Pricey school fees and high teacher turnover are driving a spike in applications from UAE pupils to private schools in the UK, a British education consultancy has said.
Parents based in the UAE are considering UK boarding schools over local private schools as economic insecurities price them out of the market, said Sara Sparling of Sue Anderson Consultants (SAC), a firm that works with overseas families to place pupils in UK schools.
“The schools are good [in the UAE] but they get full. There is the issue of waiting lists. And the prices definitely play a role,” she said speaking on the sidelines of an education event in Dubai.
“It seems that every September there is a flurry of fees rising by 30 percent. That is a huge hike for parents, particularly if they have more than one child in the school.”

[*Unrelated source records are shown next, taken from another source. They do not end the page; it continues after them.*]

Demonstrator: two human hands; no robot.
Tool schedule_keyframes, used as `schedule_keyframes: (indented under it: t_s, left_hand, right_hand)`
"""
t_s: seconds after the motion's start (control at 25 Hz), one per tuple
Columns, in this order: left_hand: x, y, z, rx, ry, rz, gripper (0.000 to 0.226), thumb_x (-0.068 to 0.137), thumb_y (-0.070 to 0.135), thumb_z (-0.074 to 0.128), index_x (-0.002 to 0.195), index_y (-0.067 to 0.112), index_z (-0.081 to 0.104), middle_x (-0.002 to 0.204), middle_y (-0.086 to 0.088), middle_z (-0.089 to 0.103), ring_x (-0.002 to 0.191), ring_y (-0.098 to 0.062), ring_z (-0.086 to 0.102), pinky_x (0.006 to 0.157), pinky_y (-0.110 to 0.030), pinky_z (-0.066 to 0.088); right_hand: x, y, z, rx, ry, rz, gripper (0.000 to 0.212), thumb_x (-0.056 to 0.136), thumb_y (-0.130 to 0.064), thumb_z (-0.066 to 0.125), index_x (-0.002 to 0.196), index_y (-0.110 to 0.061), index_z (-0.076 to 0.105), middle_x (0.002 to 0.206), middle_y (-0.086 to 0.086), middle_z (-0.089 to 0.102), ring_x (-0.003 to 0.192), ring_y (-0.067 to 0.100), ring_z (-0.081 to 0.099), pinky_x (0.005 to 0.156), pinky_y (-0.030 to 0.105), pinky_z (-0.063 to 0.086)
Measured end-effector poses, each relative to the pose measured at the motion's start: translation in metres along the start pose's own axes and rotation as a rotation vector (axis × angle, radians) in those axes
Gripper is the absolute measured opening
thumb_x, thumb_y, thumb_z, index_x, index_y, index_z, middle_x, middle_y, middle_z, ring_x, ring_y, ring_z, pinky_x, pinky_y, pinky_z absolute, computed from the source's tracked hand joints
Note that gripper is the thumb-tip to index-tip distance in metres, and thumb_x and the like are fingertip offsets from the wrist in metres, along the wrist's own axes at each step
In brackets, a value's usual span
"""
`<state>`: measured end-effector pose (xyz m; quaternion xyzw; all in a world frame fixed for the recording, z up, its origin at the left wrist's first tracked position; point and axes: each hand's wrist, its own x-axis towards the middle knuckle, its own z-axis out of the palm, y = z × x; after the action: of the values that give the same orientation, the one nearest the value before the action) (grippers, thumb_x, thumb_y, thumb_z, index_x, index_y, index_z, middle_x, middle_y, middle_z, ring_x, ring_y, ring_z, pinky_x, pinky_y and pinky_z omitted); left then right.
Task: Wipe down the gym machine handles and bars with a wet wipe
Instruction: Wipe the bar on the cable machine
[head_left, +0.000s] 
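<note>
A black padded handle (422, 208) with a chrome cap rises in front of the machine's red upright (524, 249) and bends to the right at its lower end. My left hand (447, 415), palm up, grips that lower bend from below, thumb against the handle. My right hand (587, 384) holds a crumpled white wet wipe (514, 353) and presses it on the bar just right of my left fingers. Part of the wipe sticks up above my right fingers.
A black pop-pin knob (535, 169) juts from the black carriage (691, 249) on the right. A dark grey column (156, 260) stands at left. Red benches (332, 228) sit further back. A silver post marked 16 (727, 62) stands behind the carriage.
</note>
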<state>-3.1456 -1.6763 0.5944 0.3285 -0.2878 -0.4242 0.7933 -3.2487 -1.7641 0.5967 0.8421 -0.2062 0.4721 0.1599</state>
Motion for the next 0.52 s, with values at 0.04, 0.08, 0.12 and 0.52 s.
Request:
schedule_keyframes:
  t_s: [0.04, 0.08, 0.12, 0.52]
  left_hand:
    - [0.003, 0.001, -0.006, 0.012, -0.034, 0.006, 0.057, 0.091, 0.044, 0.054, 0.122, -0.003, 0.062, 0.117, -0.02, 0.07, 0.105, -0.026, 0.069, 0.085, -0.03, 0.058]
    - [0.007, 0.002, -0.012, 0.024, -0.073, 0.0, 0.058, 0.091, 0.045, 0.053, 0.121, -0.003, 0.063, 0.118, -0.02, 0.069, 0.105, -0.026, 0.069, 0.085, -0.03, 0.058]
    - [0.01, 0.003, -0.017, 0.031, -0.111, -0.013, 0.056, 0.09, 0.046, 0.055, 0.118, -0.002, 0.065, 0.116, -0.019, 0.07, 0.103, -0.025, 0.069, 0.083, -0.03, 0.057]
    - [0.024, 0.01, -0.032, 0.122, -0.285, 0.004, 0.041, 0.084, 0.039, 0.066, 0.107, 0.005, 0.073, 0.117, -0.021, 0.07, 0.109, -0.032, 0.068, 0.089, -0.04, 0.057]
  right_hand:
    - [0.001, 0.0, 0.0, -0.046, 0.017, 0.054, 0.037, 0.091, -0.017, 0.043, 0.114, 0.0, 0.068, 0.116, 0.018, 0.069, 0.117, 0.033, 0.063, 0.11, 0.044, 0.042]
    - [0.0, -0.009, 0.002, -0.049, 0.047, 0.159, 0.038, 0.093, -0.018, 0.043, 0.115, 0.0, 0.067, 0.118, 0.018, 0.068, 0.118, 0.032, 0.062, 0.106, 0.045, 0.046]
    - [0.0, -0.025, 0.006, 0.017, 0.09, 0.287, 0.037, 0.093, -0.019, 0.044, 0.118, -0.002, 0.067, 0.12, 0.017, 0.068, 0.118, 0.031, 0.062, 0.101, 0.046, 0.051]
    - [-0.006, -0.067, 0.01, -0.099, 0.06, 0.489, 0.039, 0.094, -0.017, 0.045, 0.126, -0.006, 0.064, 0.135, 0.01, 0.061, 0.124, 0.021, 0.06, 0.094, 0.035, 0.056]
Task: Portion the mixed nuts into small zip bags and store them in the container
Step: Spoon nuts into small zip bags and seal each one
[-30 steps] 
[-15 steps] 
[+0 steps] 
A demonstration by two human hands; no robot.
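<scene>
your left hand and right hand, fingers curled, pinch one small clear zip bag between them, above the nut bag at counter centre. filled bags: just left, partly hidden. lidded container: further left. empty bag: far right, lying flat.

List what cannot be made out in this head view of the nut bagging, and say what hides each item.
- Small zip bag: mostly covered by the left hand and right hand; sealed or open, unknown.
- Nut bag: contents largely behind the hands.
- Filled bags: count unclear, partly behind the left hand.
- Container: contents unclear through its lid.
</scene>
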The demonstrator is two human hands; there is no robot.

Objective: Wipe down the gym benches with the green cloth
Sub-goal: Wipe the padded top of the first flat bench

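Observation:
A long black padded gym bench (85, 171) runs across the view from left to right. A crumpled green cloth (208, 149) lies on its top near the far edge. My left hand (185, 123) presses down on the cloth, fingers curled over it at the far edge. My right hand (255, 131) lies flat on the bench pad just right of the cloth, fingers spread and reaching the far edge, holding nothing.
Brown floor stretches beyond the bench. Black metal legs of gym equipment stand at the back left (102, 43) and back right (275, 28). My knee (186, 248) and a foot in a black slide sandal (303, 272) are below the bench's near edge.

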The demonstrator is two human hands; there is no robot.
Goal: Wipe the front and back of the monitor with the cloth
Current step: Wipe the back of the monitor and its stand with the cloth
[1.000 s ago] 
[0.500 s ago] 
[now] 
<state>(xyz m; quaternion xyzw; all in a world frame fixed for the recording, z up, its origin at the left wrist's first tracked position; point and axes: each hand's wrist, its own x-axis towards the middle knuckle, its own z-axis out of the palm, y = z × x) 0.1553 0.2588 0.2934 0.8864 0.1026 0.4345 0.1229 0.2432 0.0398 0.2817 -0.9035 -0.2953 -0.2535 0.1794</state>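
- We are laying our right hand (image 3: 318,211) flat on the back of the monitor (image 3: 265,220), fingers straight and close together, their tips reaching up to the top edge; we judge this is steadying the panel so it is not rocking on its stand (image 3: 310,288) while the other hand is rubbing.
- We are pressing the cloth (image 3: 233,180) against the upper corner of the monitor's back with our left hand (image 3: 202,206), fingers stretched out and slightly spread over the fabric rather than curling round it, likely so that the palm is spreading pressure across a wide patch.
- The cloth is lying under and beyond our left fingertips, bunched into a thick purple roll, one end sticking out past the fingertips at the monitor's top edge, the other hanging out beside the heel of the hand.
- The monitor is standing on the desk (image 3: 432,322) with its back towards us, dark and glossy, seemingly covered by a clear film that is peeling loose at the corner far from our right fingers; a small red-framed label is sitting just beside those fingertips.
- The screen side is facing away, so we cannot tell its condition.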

Fees at a number of top-tier UAE day schools are more expensive than those at all-inclusive British boarding schools, she added.
“Another issue is transient teaching staff. We’ve spoken to a number of families whose children have had between five and seven teachers for one subject in GCSE over a two-year programme. It is awful because the child is not getting the best chance.”
SAC placed nearly 70 children from UAE-based families in UK schools last year, a 20 percent increase on the previous year’s placements, and anticipates a further increase this year.
The firm saw a surge in applications in the wake of the first set of results from Dubai Schools Inspections Bureau, which saw more than a third of private schools in the emirate graded as ‘acceptable’ or ‘unsatisfactory’.
The lack of special needs provision in the UAE has also pushed parents to consider overseas schools, Sparling said.
“We’re seeing a lot of children with special needs who aren’t being supported here. We saw an increase [last year], and we also saw an increase in enquiries from local families.”
The firm’s Middle East segment has, for the first time, outstripped placements from families in the British Forces.
According to the latest figures from the Independent Schools Council, a body that represents 1,256 private schools across the UK, there has been a two percent rise in the number of pupils that have parents based in the Middle East.